What you should do -> Among the entries below, extract exactly the lines that run from the one with "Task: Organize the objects" through the one with "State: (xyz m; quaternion", both ends included.

Data supplied ->
*** Begin section ***

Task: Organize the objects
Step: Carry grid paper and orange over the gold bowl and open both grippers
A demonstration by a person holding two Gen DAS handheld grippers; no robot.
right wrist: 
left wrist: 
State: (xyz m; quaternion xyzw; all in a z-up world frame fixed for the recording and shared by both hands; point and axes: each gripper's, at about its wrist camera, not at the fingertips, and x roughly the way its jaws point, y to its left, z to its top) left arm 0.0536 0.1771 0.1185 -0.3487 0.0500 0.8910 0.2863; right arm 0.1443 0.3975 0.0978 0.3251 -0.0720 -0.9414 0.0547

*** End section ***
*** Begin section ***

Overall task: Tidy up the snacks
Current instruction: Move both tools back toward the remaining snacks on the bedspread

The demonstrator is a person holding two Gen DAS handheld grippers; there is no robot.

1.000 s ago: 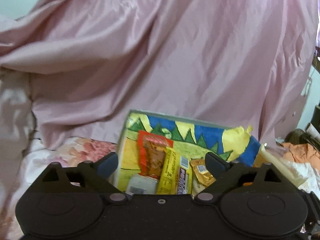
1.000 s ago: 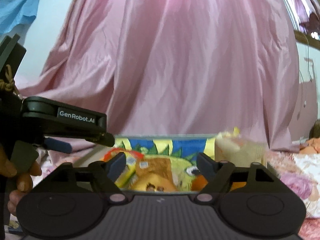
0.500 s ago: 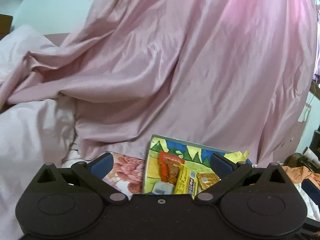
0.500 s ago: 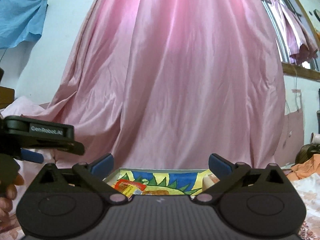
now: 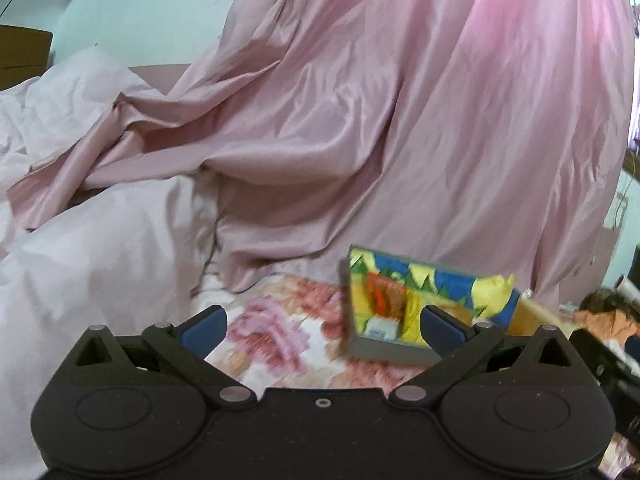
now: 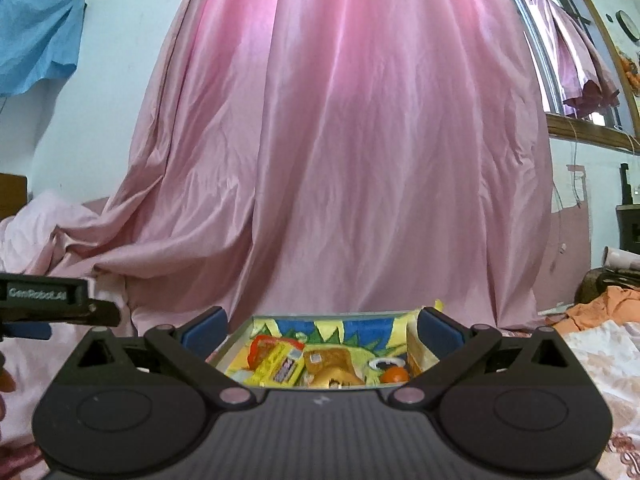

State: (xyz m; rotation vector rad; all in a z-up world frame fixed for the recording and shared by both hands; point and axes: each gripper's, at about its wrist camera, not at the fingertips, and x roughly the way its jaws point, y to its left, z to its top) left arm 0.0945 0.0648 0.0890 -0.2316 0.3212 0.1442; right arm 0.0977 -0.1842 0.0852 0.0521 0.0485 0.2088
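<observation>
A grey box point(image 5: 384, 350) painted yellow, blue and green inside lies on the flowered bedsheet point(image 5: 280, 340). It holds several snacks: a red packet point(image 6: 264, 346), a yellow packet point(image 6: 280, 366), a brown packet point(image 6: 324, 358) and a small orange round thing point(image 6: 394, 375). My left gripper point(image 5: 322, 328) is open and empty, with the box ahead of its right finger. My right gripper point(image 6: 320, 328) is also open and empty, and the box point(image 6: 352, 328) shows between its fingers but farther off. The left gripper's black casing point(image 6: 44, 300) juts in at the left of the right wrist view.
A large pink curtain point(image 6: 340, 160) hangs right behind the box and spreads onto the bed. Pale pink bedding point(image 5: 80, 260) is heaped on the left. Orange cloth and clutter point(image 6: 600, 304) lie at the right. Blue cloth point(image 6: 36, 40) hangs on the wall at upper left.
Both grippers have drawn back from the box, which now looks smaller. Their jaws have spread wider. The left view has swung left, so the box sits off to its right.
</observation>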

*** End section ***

Task answer ->
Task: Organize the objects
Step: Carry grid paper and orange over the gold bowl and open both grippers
A demonstration by a person holding two Gen DAS handheld grippers; no robot.
right wrist: 
left wrist: 
State: (xyz m; quaternion xyzw; all in a z-up world frame fixed for the recording and shared by both hands; point and axes: each gripper's, at about its wrist camera, not at the fingertips, and x roughly the way its jaws point, y to its left, z to its top) left arm 0.0536 0.1771 0.1185 -0.3487 0.0500 0.8910 0.2863; right arm 0.1443 0.3975 0.0978 0.3251 -0.0720 -0.9414 0.0547

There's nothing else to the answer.